**Task to complete:** Return the data below exactly, stopping after the line with "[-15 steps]".

**Data shown:**

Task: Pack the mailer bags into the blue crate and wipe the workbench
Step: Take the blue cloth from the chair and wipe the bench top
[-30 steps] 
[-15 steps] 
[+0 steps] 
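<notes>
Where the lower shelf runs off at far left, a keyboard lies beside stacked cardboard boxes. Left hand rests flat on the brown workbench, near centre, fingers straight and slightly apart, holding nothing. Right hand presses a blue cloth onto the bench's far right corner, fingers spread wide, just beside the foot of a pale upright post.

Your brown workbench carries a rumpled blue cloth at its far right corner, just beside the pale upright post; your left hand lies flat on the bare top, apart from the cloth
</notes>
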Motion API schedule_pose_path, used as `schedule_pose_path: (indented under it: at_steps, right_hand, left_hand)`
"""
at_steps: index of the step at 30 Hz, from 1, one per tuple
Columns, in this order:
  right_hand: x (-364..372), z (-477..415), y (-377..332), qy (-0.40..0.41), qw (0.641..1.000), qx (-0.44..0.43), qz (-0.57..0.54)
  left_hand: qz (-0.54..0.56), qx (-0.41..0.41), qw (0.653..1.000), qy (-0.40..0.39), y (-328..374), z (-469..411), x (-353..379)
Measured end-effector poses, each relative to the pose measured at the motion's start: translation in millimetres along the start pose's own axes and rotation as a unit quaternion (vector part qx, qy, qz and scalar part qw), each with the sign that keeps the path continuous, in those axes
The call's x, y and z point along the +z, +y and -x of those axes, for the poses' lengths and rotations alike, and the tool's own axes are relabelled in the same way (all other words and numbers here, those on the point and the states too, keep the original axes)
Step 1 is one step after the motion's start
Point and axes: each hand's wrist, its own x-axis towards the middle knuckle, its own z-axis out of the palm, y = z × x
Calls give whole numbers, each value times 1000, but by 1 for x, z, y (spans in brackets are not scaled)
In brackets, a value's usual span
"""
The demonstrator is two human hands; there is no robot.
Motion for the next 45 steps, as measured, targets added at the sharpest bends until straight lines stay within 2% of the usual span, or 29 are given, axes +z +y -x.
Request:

**Result of the exercise:**
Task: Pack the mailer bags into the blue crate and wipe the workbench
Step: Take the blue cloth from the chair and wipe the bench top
[-30 steps] 
[-15 steps] 

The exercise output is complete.